*EXERCISE AIM:* Please reproduce the entire listing, character for character.

*DATASET CONTENT:*
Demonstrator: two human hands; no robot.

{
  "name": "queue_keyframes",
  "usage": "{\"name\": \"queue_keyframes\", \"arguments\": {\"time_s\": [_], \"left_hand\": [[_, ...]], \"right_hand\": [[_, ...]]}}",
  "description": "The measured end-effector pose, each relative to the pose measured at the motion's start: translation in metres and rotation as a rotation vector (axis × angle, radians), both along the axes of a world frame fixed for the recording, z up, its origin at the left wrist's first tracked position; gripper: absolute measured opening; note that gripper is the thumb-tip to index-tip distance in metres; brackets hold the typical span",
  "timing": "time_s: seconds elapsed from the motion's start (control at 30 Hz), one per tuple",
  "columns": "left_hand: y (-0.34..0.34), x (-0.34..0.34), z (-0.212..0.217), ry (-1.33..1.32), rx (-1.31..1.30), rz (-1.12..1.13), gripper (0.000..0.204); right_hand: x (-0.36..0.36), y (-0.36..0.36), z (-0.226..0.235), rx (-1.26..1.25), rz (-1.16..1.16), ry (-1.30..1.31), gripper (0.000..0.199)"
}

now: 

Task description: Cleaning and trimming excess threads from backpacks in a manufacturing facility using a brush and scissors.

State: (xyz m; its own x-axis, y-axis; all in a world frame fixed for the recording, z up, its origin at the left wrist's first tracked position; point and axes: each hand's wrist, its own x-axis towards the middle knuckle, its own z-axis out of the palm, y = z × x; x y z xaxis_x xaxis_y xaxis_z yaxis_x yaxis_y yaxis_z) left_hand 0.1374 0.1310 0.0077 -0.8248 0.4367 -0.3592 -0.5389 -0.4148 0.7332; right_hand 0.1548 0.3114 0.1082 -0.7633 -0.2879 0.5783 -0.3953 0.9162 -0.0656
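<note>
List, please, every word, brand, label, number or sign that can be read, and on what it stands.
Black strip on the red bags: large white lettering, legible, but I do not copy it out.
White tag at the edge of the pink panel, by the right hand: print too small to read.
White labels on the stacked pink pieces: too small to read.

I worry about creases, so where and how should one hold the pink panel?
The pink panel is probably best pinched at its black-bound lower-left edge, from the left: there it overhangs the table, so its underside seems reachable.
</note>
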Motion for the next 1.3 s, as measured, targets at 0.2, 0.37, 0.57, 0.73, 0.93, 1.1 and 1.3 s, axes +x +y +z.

*ANSWER BOX:*
Demonstrator: two human hands; no robot.

{
  "name": "queue_keyframes",
  "usage": "{\"name\": \"queue_keyframes\", \"arguments\": {\"time_s\": [_], \"left_hand\": [[_, ...]], \"right_hand\": [[_, ...]]}}",
  "description": "The measured end-effector pose, each relative to the pose measured at the motion's start: translation in metres and rotation as a rotation vector (axis × angle, radians), both along the axes of a world frame fixed for the recording, z up, its origin at the left wrist's first tracked position; gripper: absolute measured opening; note that gripper is the thumb-tip to index-tip distance in metres; brackets hold the typical span",
  "timing": "time_s: seconds elapsed from the motion's start (control at 30 Hz), one per tuple",
  "columns": "left_hand: y (-0.34..0.34), x (-0.34..0.34), z (-0.212..0.217), ry (-1.33..1.32), rx (-1.31..1.30), rz (-1.12..1.13), gripper (0.000..0.204); right_hand: x (-0.36..0.36), y (-0.36..0.36), z (-0.226..0.235), rx (-1.26..1.25), rz (-1.16..1.16), ry (-1.30..1.31), gripper (0.000..0.199)"
}

now: 

Task description: Cleaning and trimming excess threads from backpacks in a manufacturing facility using a brush and scissors.

State: (xyz m; its own x-axis, y-axis; all in a world frame fixed for the recording, z up, its origin at the left wrist's first tracked position; point and axes: each hand's wrist, its own x-axis towards the middle knuckle, its own z-axis out of the palm, y = z × x; x y z xaxis_x xaxis_y xaxis_z yaxis_x yaxis_y yaxis_z) left_hand 0.1374 0.1310 0.0077 -0.8248 0.4367 -0.3592 -0.5389 -0.4148 0.7332; right_hand 0.1548 0.3114 0.1082 -0.7633 -0.2879 0.5783 -0.3953 0.9162 -0.0656
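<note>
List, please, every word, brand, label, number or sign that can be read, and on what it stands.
Black strip on the red bags: large white lettering, legible, but I do not copy it out.
White tag at the edge of the pink panel, by the right hand: print too small to read.
White labels on the stacked pink pieces: too small to read.

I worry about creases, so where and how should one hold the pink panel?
The pink panel is probably best pinched at its black-bound lower-left edge, from the left: there it overhangs the table, so its underside seems reachable.
</note>
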Motion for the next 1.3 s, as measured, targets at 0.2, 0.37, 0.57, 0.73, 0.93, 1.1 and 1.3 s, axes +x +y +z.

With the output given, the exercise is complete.